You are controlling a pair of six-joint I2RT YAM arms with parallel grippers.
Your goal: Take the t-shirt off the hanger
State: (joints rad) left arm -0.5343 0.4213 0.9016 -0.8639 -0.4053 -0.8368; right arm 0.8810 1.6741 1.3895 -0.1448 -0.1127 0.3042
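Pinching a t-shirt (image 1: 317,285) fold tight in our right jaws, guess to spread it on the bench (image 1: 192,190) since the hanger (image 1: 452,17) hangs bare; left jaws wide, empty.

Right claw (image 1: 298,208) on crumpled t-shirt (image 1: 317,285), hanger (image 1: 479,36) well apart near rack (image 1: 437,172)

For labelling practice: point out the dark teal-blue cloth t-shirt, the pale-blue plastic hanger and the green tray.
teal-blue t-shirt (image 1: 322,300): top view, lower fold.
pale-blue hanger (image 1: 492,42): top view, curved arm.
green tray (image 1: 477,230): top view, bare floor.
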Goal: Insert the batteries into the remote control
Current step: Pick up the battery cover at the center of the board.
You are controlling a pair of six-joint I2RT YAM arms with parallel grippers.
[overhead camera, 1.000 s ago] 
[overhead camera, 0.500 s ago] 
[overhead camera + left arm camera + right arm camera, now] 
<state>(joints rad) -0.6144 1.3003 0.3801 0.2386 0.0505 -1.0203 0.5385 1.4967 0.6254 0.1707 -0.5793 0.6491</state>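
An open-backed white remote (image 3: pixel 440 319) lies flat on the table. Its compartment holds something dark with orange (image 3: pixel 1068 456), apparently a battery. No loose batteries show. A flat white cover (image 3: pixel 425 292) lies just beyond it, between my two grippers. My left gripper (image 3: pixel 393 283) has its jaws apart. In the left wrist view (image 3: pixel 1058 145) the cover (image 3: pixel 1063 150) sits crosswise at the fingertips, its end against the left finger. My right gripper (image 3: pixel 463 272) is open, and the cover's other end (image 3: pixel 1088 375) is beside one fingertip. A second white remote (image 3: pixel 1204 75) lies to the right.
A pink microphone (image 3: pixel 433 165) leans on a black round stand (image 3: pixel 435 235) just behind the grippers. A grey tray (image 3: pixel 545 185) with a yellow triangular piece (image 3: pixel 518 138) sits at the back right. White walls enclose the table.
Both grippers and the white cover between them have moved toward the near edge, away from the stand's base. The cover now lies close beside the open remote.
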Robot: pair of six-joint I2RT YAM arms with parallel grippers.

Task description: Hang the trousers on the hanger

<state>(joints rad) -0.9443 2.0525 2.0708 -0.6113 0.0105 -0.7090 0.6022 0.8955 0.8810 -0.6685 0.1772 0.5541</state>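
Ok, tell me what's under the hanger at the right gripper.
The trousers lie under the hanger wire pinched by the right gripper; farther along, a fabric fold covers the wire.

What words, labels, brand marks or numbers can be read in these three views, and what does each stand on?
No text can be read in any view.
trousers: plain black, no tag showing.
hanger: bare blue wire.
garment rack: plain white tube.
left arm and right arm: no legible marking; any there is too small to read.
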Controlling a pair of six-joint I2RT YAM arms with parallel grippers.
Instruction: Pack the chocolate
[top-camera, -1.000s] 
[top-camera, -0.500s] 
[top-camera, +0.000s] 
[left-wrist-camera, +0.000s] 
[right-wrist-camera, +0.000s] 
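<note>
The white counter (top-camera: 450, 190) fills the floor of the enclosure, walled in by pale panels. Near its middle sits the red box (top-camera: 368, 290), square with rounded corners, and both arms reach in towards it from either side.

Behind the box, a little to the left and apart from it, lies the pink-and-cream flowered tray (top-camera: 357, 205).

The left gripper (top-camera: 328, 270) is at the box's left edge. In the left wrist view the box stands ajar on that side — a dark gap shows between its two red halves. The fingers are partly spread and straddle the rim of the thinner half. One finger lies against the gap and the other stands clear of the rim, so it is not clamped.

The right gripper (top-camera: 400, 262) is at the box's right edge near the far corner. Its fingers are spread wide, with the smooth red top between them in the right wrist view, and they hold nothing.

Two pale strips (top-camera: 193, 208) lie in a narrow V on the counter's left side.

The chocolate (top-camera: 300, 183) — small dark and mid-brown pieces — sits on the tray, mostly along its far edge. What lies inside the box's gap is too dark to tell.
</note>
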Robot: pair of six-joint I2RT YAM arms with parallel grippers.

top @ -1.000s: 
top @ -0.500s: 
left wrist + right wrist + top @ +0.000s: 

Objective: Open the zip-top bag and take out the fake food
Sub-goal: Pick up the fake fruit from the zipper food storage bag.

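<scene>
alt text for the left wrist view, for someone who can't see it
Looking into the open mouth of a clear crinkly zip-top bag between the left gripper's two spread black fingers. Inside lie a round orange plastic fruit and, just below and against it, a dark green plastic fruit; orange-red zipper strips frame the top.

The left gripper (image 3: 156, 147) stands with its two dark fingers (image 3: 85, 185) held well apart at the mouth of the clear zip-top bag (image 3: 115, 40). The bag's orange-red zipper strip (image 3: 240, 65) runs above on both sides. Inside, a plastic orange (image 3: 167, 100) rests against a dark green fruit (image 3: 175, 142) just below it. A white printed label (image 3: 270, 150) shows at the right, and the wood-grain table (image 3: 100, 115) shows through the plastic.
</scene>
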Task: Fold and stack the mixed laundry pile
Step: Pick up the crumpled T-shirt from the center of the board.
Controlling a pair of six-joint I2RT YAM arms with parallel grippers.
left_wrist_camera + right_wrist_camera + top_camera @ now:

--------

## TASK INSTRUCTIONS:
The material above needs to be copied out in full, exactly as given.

## RESPONSE TO THE TASK:
You are controlling a pair of six-joint I2RT YAM arms with parallel grippers.
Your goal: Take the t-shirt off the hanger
State: (joints rad) left arm -0.5343 0.4213 0.9016 -0.8639 -0.4053 -0.8368; right arm 0.8810 1.6741 1.3895 -0.1448 -0.1127 0.3042
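Pinching a t-shirt (image 1: 317,285) fold tight in our right jaws, guess to spread it on the bench (image 1: 192,190) since the hanger (image 1: 452,17) hangs bare; left jaws wide, empty.

Right claw (image 1: 298,208) on crumpled t-shirt (image 1: 317,285), hanger (image 1: 479,36) well apart near rack (image 1: 437,172)

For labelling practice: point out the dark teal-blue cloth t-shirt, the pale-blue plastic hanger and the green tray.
teal-blue t-shirt (image 1: 322,300): top view, lower fold.
pale-blue hanger (image 1: 492,42): top view, curved arm.
green tray (image 1: 477,230): top view, bare floor.
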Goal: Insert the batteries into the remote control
Current step: Pick up the battery cover at the center of the board.
You are controlling a pair of six-joint I2RT YAM arms with parallel grippers.
[overhead camera, 1.000 s ago] 
[overhead camera, 0.500 s ago] 
[overhead camera + left arm camera + right arm camera, now] 
<state>(joints rad) -0.6144 1.3003 0.3801 0.2386 0.0505 -1.0203 0.5385 1.4967 0.6254 0.1707 -0.5793 0.6491</state>
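An open-backed white remote (image 3: pixel 440 319) lies flat on the table. Its compartment holds something dark with orange (image 3: pixel 1068 456), apparently a battery. No loose batteries show. A flat white cover (image 3: pixel 425 292) lies just beyond it, between my two grippers. My left gripper (image 3: pixel 393 283) has its jaws apart. In the left wrist view (image 3: pixel 1058 145) the cover (image 3: pixel 1063 150) sits crosswise at the fingertips, its end against the left finger. My right gripper (image 3: pixel 463 272) is open, and the cover's other end (image 3: pixel 1088 375) is beside one fingertip. A second white remote (image 3: pixel 1204 75) lies to the right.
A pink microphone (image 3: pixel 433 165) leans on a black round stand (image 3: pixel 435 235) just behind the grippers. A grey tray (image 3: pixel 545 185) with a yellow triangular piece (image 3: pixel 518 138) sits at the back right. White walls enclose the table.
Both grippers and the white cover between them have moved toward the near edge, away from the stand's base. The cover now lies close beside the open remote.
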Robot: pair of six-joint I2RT YAM arms with parallel grippers.

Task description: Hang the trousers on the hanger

<state>(joints rad) -0.9443 2.0525 2.0708 -0.6113 0.0105 -0.7090 0.6022 0.8955 0.8810 -0.6685 0.1772 0.5541</state>
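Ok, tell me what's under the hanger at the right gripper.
The trousers lie under the hanger wire pinched by the right gripper; farther along, a fabric fold covers the wire.

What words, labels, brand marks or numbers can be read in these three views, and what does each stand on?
No text can be read in any view.
trousers: plain black, no tag showing.
hanger: bare blue wire.
garment rack: plain white tube.
left arm and right arm: no legible marking; any there is too small to read.
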Controlling a pair of six-joint I2RT YAM arms with parallel grippers.
Instruction: Pack the chocolate
[top-camera, -1.000s] 
[top-camera, -0.500s] 
[top-camera, +0.000s] 
[left-wrist-camera, +0.000s] 
[right-wrist-camera, +0.000s] 
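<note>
The white counter (top-camera: 450, 190) fills the floor of the enclosure, walled in by pale panels. Near its middle sits the red box (top-camera: 368, 290), square with rounded corners, and both arms reach in towards it from either side.

Behind the box, a little to the left and apart from it, lies the pink-and-cream flowered tray (top-camera: 357, 205).

The left gripper (top-camera: 328, 270) is at the box's left edge. In the left wrist view the box stands ajar on that side — a dark gap shows between its two red halves. The fingers are partly spread and straddle the rim of the thinner half. One finger lies against the gap and the other stands clear of the rim, so it is not clamped.

The right gripper (top-camera: 400, 262) is at the box's right edge near the far corner. Its fingers are spread wide, with the smooth red top between them in the right wrist view, and they hold nothing.

Two pale strips (top-camera: 193, 208) lie in a narrow V on the counter's left side.

The chocolate (top-camera: 300, 183) — small dark and mid-brown pieces — sits on the tray, mostly along its far edge. What lies inside the box's gap is too dark to tell.
</note>
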Robot: pair of six-joint I2RT YAM arms with parallel grippers.

top @ -1.000s: 
top @ -0.500s: 
left wrist + right wrist + top @ +0.000s: 

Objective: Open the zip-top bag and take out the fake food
Sub-goal: Pick up the fake fruit from the zipper food storage bag.

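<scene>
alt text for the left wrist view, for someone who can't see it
Looking into the open mouth of a clear crinkly zip-top bag between the left gripper's two spread black fingers. Inside lie a round orange plastic fruit and, just below and against it, a dark green plastic fruit; orange-red zipper strips frame the top.

The left gripper (image 3: 156, 147) stands with its two dark fingers (image 3: 85, 185) held well apart at the mouth of the clear zip-top bag (image 3: 115, 40). The bag's orange-red zipper strip (image 3: 240, 65) runs above on both sides. Inside, a plastic orange (image 3: 167, 100) rests against a dark green fruit (image 3: 175, 142) just below it. A white printed label (image 3: 270, 150) shows at the right, and the wood-grain table (image 3: 100, 115) shows through the plastic.
</scene>
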Task: Fold and stack the mixed laundry pile
Step: Pick up the crumpled T-shirt from the center of the board.
Controlling a pair of six-joint I2RT YAM arms with parallel grippers.
left_wrist_camera + right_wrist_camera + top_camera @ now:

The exercise output is complete.